Artigos

Zico 70 anos: uma história de vitória através do trabalho

O dia 3 de março é celebrado pela torcida do Flamengo como o Natal Rubro-Negro, pois é aniversário daquele que é o maior de todos os tempos da História do clube: Zico. É como se existisse um Flamengo antes dele e outro após. Referência fundamental do nosso futebol a partir de meados da década de 1970 até o final da década de 1980, a idolatria a Zico é constantemente celebrada pela torcida do Flamengo em imagens do atleta em bandeiras, camisas e nos coros de “Zico é nosso rei”, mesmo após mais de 33 anos de sua última partida oficial no Brasil.

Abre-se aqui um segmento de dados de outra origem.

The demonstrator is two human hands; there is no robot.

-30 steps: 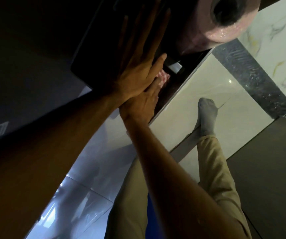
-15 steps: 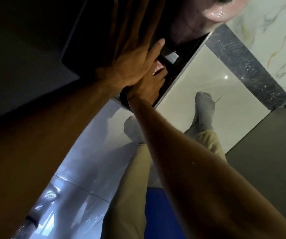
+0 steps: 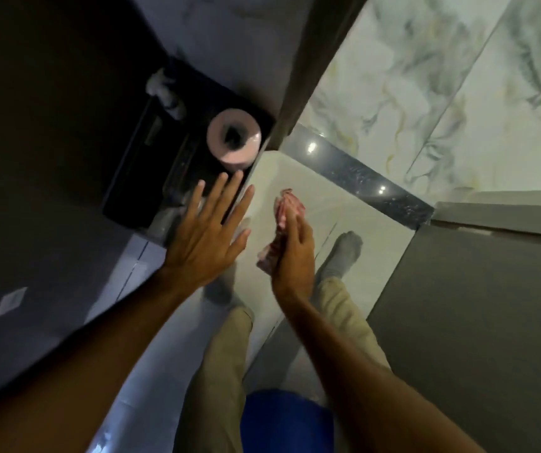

Uma curiosidade em sua biografia nos chama a atenção. É uma história que fala da vitória através do trabalho e de uma sucessão de obstáculos que ele teve que superar. O esforço como elemento fundamental para se alcançar êxito costuma ser relegado a um plano secundário nos discursos dos cronistas brasileiros dos universos das artes e do futebol. No caso específico do futebol, chega a ser até uma crítica contundente chamar um jogador de “esforçado”. Esta é uma maneira de se dizer que ele não tem talento, porém se esforça. A forma oposta seria o talento puro, inato, que não precisaria de treino ou esforço para ser aprimorado, como se não fosse possível ser talentoso e esforçado ao mesmo tempo. A biografia de Zico fala de uma realidade calcada primordialmente no predomínio do esforço e da determinação como atributos fundamentais para se alcançar êxito e, assim, refuta uma suposta ideologia de sucesso cultuada no imaginário brasileiro.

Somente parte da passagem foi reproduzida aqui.